(Source data)
•••••

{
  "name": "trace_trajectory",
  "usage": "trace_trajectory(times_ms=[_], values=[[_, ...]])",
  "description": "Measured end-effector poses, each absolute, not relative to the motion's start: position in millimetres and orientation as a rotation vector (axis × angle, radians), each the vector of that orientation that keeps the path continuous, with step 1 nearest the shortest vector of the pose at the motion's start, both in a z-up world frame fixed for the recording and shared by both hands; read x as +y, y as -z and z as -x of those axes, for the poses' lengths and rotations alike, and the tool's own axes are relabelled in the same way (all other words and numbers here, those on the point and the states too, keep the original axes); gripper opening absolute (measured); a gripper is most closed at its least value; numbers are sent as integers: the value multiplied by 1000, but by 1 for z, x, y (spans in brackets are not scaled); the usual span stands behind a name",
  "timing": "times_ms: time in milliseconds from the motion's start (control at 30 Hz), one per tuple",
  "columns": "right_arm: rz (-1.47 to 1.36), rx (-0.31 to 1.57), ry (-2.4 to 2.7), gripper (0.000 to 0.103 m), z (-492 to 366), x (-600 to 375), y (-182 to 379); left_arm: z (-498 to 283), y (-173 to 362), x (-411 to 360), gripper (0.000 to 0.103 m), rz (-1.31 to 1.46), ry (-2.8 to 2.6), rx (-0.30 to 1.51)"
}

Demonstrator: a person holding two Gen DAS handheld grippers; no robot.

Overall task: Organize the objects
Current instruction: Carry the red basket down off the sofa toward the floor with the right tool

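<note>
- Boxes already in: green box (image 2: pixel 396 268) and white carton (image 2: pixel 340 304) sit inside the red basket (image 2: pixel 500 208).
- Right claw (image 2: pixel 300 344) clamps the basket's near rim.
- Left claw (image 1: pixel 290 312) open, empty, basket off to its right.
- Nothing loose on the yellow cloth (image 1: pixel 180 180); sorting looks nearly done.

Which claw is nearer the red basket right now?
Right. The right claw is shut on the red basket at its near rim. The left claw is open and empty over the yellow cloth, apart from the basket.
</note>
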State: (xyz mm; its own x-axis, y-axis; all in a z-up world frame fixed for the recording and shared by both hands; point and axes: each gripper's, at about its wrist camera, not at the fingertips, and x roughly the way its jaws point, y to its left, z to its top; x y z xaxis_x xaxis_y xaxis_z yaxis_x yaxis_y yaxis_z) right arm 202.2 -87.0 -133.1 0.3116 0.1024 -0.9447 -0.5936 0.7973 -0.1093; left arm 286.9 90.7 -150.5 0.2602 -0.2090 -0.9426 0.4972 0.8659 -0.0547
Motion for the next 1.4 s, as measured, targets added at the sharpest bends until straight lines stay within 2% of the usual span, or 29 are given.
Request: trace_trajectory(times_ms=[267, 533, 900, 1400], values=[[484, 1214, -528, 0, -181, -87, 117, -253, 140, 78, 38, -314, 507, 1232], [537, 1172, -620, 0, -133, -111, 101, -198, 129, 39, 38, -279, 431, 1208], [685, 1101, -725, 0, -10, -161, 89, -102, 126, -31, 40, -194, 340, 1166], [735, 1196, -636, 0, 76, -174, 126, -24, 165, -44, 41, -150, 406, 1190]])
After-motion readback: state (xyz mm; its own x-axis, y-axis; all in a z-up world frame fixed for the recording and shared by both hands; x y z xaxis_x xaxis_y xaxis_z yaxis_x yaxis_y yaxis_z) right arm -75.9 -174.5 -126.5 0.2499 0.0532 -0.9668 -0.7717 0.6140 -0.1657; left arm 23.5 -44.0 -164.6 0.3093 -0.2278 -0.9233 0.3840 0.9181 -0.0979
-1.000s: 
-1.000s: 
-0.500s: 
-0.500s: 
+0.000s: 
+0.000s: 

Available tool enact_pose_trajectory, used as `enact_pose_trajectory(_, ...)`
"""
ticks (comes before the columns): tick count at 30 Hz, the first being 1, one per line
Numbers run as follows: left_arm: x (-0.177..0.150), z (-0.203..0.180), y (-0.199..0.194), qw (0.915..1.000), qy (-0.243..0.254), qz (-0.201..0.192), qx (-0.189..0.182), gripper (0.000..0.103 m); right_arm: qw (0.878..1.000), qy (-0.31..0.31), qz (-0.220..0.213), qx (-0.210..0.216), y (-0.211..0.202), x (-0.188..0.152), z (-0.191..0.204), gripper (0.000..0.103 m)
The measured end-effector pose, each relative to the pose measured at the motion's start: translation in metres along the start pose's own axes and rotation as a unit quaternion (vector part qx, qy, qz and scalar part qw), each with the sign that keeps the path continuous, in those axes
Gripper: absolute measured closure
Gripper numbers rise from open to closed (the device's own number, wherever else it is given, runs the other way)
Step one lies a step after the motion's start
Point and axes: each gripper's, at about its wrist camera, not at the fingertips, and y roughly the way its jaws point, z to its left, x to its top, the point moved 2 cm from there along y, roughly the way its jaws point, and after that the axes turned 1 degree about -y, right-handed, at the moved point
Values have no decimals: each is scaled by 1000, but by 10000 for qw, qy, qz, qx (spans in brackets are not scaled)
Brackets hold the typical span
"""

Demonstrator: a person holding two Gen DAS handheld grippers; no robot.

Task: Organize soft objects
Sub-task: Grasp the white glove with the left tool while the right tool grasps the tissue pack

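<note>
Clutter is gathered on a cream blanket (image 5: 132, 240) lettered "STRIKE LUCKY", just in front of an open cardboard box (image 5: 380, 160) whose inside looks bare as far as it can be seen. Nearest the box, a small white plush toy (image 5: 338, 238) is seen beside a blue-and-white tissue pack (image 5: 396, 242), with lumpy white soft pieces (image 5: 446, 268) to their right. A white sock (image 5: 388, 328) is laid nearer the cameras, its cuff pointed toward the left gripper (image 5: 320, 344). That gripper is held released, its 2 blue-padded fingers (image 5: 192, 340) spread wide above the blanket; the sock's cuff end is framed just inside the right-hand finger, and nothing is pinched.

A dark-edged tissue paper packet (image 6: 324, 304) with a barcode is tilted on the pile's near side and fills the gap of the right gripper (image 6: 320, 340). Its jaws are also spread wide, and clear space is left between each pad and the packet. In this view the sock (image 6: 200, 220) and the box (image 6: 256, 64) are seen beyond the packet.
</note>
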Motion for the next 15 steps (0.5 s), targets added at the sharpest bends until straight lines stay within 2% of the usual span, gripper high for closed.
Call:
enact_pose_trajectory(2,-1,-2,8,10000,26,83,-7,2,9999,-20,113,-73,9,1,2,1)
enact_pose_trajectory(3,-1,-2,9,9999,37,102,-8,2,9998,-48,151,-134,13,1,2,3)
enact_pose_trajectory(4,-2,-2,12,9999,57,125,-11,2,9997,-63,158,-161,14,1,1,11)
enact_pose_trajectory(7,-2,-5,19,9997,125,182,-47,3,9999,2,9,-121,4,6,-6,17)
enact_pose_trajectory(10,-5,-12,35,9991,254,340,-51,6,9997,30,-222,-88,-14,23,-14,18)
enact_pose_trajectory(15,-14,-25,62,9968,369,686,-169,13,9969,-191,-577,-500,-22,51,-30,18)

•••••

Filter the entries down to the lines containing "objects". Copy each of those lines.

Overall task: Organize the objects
Task: Organize soft objects

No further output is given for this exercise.